Moneywell 1.0.2 review
Verdict:
Review Date: 20 Sep 2007
Price when reviewed: (about £20)
Reviewed By: Tom Gorham
Our Rating
Moneywell is a personal finance application that turns your finances upside down.
Traditional money managers such as Quicken track your income and show how you spend it. Their weakness is that you only find out how poor you are after your money has disappeared.
Moneywell encourages you to plan your spending first and measure this against expenditure as it is recorded. This means you can see instantly if you're overspending, and balance your budget as you go.
The program uses income and expense categories, cleverly represented as buckets on the left pane of the program's main window. You can create as many buckets as you want - Moneywell comes with a quirky list of defaults, from Lawn Care to Self-improvement.
You can set a spending plan - essentially a budget - for each bucket. This can be a monthly figure or split between first and second halves of the month. As money comes in, you allocate it to your expense buckets. You can give each bucket a priority to determine the order in which they are filled. For obvious reasons, Mortgage and Groceries buckets should be prioritised over Travel buckets. If the expenditure you allocate exceeds the amount in your bucket, you're warned that you are overspending.
Moneywell acknowledges that life isn't as simple as budgeting set amounts for set categories each month. Spending patterns fluctuate, and there will inevitably be unforeseen expenditure. By dragging one bucket over another you can effectively transfer part of your spending plan between categories. The principle is that if you have money left, you can spend it as you want.
You can enter transactions individually or by importing data in QIF format from another finance application - many can export in this format - or directly from an online banking service. When we first tried downloading and importing a QIF file, Moneywell didn't understand its date format, and inadvertently planned our expenditure for the year 2028. But while we were reviewing the program an update was released to address this. It was too late to correct data already imported, but it correctly identified UK date formats on freshly imported QIF files.

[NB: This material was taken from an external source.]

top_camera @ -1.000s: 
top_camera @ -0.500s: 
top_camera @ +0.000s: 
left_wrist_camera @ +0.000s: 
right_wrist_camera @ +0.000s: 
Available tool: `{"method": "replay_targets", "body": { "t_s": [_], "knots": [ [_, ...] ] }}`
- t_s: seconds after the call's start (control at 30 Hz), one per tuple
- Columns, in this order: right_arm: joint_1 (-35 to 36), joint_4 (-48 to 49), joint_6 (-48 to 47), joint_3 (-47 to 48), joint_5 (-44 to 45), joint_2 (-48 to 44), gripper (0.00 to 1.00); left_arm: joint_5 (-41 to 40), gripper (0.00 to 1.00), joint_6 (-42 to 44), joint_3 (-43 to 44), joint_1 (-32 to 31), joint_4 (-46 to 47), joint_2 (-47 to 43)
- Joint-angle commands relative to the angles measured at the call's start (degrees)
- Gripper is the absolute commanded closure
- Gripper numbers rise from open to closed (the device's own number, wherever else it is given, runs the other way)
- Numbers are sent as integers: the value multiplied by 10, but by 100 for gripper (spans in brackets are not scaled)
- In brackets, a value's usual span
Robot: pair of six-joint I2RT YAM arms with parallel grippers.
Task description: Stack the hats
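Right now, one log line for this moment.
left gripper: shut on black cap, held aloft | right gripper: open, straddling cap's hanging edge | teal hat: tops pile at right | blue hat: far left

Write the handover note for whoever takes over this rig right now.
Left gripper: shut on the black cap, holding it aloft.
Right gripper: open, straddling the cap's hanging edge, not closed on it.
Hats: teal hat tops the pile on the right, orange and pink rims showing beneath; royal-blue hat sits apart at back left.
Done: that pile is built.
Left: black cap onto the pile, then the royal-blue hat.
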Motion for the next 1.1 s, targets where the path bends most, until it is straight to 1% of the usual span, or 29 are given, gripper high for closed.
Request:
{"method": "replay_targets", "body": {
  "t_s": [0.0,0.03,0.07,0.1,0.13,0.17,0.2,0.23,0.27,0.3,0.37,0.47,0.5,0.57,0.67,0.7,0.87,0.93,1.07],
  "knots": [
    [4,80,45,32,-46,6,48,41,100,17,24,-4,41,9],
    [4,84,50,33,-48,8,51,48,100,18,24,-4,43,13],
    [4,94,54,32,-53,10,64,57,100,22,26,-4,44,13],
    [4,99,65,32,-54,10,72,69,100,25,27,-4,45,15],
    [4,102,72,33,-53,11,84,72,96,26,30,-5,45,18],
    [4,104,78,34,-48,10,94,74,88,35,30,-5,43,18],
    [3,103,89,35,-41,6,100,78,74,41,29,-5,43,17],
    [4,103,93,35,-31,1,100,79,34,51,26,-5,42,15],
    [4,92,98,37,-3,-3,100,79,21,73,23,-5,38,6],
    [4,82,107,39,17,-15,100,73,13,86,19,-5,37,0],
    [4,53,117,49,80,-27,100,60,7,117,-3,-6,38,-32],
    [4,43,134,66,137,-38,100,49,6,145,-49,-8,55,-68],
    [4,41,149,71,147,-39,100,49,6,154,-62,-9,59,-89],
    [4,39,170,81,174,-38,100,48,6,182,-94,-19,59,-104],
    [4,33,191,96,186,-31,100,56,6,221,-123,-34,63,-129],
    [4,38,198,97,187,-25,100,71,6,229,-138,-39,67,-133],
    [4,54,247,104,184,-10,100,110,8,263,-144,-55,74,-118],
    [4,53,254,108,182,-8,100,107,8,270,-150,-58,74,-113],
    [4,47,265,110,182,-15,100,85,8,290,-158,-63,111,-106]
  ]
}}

Transactions appear in the main pane of the window. As well as being individually assigned to buckets, they can be memorised, so that when future transactions are imported they are allocated to buckets automatically. Usefully, you can specify which part of a transaction is memorised, from amount to payee. You can also set up aliases, so that a transaction that includes a word that matches this alias will be transferred to your chosen bucket. It's like smart filtering for finance applications.

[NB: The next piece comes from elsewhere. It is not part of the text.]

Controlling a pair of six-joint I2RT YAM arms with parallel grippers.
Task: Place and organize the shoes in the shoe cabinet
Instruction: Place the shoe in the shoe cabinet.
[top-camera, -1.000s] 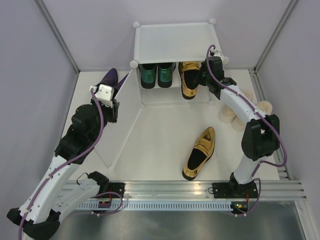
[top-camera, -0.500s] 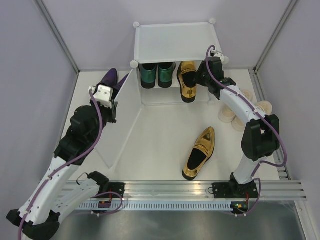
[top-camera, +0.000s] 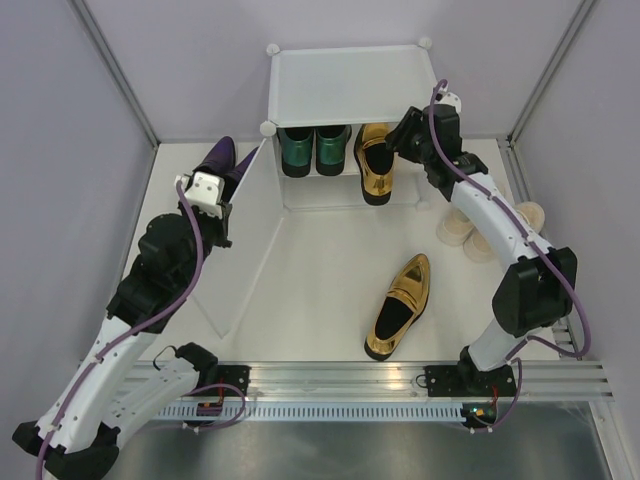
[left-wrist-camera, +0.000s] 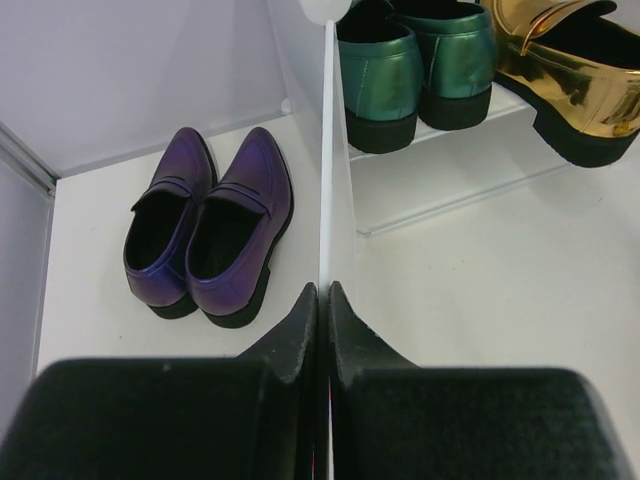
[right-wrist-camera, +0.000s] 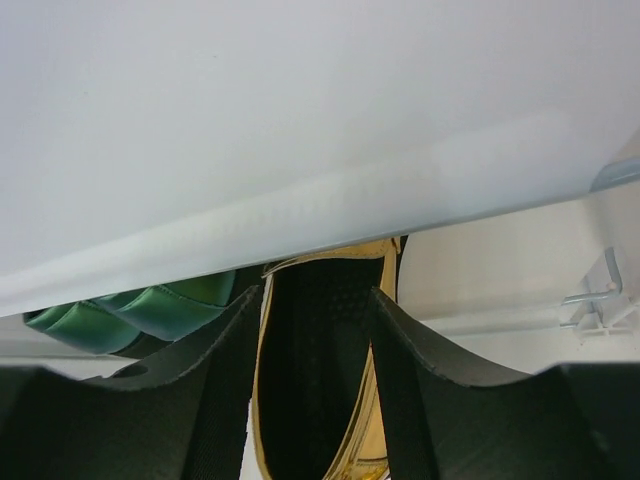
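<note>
From above: the white see-through plastic shoe cabinet (top-camera: 350, 75) holds the shiny green loafers (top-camera: 315, 148) and one shiny gold loafer (top-camera: 375, 165); the other gold loafer (top-camera: 400, 305) lies on the counter (top-camera: 300, 260). Left wrist: the left claw (left-wrist-camera: 322, 292) pinches the frosted door panel (left-wrist-camera: 335, 170), dark purple pointed shoes (left-wrist-camera: 210, 235) outside. Right wrist: the right claw (right-wrist-camera: 315, 300) is open over that shiny gold loafer.

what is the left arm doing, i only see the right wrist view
observer: the left fingers are pinched shut on the edge of the open door panel
operator: what's not in the cabinet yet
observer: one gold loafer lies on the table, apart from the cabinet, toe toward it
operator: anything else
observer: the purple pair stands side by side on the table, on the far side of the door panel
</note>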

Moneywell isn't all figures, though. A pane at the bottom of the main window shows graphically how your budget matches up against your spending over past months. The visual appeal extends to the buckets, too. When you have money to allocate, they sit upright. When empty, they tip over.
Moneywell won't suit those who prefer to take a traditional approach to their finances. But if you struggle to budget well, Moneywell could prove ideal.